Work item:
Scan the material below for "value", then return each line that contains it.

Data excerpt:
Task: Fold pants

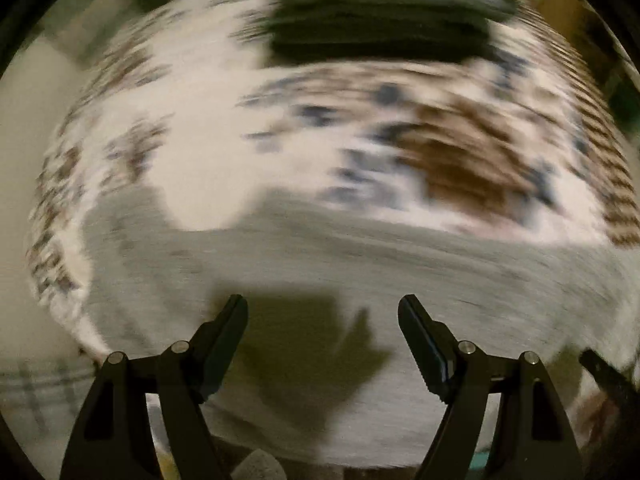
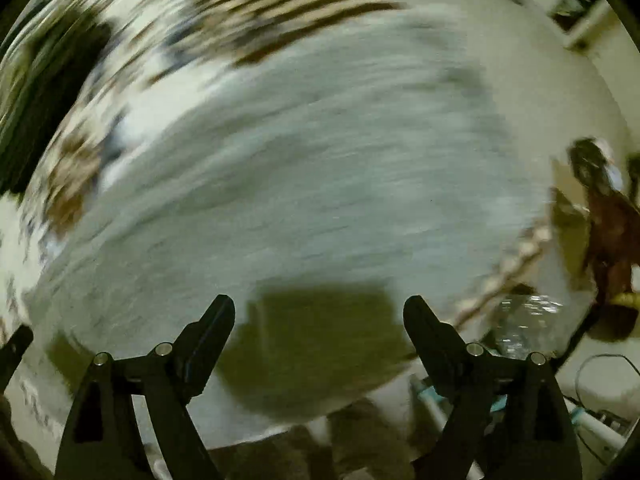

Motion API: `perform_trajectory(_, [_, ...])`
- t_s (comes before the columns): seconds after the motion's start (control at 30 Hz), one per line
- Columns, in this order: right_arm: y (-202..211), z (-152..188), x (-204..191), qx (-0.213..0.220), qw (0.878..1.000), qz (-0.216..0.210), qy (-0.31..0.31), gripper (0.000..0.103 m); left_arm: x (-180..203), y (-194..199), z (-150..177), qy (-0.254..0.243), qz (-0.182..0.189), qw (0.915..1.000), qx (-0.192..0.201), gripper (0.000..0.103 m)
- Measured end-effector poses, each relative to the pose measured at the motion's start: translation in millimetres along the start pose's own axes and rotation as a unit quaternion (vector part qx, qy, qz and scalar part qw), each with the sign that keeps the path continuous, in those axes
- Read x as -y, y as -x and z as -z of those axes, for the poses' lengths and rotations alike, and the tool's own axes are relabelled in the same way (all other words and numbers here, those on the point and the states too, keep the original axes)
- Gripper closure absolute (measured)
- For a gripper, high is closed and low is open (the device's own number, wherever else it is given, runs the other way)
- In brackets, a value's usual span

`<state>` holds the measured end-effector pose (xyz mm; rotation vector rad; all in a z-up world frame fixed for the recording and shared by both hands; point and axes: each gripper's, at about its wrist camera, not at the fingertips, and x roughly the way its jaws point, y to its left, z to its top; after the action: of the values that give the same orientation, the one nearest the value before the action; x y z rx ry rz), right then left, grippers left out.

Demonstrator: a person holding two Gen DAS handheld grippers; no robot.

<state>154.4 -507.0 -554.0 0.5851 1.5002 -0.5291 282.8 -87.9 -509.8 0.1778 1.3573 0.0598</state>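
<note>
Both views are blurred by motion. Grey pants (image 1: 360, 264) lie flat on a white bedspread (image 1: 192, 128) with brown and blue patterns. In the right wrist view the pants (image 2: 304, 168) fill most of the frame. My left gripper (image 1: 323, 306) is open and empty, above the near part of the pants, casting a shadow on them. My right gripper (image 2: 319, 307) is also open and empty, above the near edge of the pants, with its shadow below it.
A dark folded item (image 1: 384, 20) lies at the far side of the bed. A clear plastic object (image 2: 524, 324) and a brown shape (image 2: 608, 232) sit at the right. Cables and a white and teal frame (image 2: 592, 412) are at the lower right.
</note>
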Motion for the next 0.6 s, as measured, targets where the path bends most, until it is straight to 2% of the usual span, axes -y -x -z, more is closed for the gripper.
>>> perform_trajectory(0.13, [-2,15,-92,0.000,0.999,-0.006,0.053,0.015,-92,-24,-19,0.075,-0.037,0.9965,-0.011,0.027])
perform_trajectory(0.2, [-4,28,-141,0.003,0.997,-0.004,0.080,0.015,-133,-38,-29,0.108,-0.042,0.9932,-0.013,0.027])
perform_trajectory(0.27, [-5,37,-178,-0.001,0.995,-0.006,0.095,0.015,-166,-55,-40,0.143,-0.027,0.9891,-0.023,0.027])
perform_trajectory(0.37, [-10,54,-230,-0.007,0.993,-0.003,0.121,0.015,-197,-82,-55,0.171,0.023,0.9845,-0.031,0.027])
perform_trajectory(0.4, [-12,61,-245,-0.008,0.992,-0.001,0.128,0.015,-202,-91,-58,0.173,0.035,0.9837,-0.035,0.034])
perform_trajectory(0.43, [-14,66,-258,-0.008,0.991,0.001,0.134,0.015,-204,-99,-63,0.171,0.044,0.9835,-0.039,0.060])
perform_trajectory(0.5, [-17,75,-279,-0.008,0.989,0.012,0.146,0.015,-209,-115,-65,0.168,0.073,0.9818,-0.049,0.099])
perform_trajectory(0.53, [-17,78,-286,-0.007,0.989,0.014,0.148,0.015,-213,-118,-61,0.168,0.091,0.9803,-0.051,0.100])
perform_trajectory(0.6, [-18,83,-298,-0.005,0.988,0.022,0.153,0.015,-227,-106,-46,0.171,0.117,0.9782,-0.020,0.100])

Solution for this problem:
- In brackets, a value's usual span
`<state>` holds the measured end-effector pose (xyz mm; rotation vector rad; all in a z-up world frame fixed for the recording and shared by both hands; point and axes: each gripper's, at about its wrist camera, not at the fingertips, and x roughly the way its jaws point, y to its left, z to its top; after the action: of the values that give the same orientation, the one nearest the value before the action; x y z rx ry rz), right then left, grippers left out.

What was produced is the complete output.